Relationship to other kinds of models

An online model is also sometimes referred to as an "online simulator"[1][2] or "online system".[3]

An online model is related to the concept of real-time simulation, as an online model runs in real-time by definition. Conversely a real-time simulation is not necessarily an online model as it by definition does not require adaptivity in either states or parameters.

While many models are adjusted to better fit historical data, traditionally this is done in campaigns or during initial design, and often this is done either manually or with a combination of mathematical and manual methods.
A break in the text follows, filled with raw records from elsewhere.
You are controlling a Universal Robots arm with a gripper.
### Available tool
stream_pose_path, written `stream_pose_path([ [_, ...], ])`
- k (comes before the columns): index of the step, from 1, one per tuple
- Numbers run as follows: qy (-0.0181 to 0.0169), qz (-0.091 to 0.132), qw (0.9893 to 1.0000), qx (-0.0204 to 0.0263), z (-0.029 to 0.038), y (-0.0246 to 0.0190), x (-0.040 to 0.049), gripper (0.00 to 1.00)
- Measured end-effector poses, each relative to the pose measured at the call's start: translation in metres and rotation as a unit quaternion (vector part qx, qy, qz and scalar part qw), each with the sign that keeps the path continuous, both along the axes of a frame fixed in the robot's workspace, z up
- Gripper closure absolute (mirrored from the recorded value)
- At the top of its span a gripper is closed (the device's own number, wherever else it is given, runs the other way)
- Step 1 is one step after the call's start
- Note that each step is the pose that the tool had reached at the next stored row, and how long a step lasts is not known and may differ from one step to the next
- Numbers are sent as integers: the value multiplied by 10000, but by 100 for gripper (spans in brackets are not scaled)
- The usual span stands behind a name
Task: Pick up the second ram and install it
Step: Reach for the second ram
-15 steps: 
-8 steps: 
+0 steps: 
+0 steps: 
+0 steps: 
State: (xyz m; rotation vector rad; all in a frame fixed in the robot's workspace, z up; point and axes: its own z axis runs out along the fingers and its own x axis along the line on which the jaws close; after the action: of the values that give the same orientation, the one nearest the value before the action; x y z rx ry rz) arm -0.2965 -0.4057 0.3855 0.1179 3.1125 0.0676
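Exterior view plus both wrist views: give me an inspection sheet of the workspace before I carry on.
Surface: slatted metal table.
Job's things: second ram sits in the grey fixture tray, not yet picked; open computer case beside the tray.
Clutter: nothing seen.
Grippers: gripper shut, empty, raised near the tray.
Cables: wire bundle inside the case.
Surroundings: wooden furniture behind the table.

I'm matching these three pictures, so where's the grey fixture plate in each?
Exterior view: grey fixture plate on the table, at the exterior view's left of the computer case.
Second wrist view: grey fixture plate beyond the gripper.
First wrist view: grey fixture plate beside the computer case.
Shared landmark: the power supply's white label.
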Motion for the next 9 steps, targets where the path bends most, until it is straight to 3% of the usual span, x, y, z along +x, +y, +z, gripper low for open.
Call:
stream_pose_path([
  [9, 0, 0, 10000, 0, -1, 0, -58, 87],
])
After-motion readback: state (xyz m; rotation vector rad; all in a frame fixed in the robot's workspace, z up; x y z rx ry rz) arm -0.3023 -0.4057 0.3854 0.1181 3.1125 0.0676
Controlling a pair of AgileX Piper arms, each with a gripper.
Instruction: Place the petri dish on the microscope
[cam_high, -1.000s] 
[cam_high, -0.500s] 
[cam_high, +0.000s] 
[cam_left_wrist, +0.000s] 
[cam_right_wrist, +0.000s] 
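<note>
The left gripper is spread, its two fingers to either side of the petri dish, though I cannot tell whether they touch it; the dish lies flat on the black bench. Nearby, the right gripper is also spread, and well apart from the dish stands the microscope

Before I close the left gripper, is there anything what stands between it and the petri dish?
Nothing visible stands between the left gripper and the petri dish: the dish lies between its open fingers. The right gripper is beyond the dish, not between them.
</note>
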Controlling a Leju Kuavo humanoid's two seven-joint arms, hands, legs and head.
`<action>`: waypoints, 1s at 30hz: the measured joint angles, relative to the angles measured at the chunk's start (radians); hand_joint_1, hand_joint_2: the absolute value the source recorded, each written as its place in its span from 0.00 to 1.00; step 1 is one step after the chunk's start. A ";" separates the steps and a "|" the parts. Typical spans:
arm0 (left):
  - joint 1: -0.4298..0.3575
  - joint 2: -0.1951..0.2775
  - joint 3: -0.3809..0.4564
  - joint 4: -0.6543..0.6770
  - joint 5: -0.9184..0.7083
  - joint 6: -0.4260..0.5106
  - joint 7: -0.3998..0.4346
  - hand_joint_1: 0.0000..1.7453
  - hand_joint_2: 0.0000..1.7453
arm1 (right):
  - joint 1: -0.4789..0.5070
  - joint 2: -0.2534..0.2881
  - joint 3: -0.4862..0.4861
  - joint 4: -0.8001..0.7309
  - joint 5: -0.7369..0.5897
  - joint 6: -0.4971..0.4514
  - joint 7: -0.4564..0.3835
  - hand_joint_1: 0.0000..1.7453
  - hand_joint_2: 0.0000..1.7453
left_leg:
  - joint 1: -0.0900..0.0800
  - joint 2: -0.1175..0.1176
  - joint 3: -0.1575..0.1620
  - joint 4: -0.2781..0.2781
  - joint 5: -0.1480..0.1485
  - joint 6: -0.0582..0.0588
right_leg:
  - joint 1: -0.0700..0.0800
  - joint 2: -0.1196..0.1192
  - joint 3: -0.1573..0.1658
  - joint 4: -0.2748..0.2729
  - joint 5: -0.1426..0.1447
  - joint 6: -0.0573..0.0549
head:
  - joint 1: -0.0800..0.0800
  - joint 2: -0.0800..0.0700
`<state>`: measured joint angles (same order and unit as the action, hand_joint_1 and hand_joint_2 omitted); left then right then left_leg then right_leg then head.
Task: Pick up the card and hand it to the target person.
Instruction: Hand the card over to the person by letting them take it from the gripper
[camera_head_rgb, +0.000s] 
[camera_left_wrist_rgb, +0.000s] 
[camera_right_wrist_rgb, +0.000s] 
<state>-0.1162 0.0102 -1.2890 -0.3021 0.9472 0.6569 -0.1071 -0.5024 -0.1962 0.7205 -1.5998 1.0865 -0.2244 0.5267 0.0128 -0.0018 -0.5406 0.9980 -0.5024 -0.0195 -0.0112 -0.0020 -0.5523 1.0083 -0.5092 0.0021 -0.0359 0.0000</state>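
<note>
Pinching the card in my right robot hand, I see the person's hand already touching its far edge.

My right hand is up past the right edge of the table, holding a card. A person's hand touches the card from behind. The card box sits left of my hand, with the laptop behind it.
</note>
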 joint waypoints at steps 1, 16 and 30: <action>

By contrast, online models include some automatic procedure to adapt to new process data.

Background and context

Online models are an aspect of process simulation that deals with the use of estimation techniques to ensure that the state and parameter of the process model are as close a match as possible to the real plant.

Reasons that models may need to be taken online include that it is not possible to find offline data for the entire range of operating conditions or that the process is time-varying .[4]

Parameter estimation can also be used as a technique to capture the influence of effects that are not explicitly modeled, in which case parameters may need to take on values that differ from text-book or table values.

Uses

An online model as defined here has the useful property that it closely resembles the real plant, and for this reason the online model can at any time by used to assess planned changes in operations, either for control, for optimization and for different operational tasks to be performed. It can then be used amongst other things for real-time monitoring, de-bottlenecking or plant redesign,[5] or for "what-if" analysis.

Analyzing trends of how estimated parameters and states in the updated model have changed over time may itself be useful for detecting errors or events in that have occurred during operation and influenced the plant.

Techniques

The concepts of online models have origins in control engineering.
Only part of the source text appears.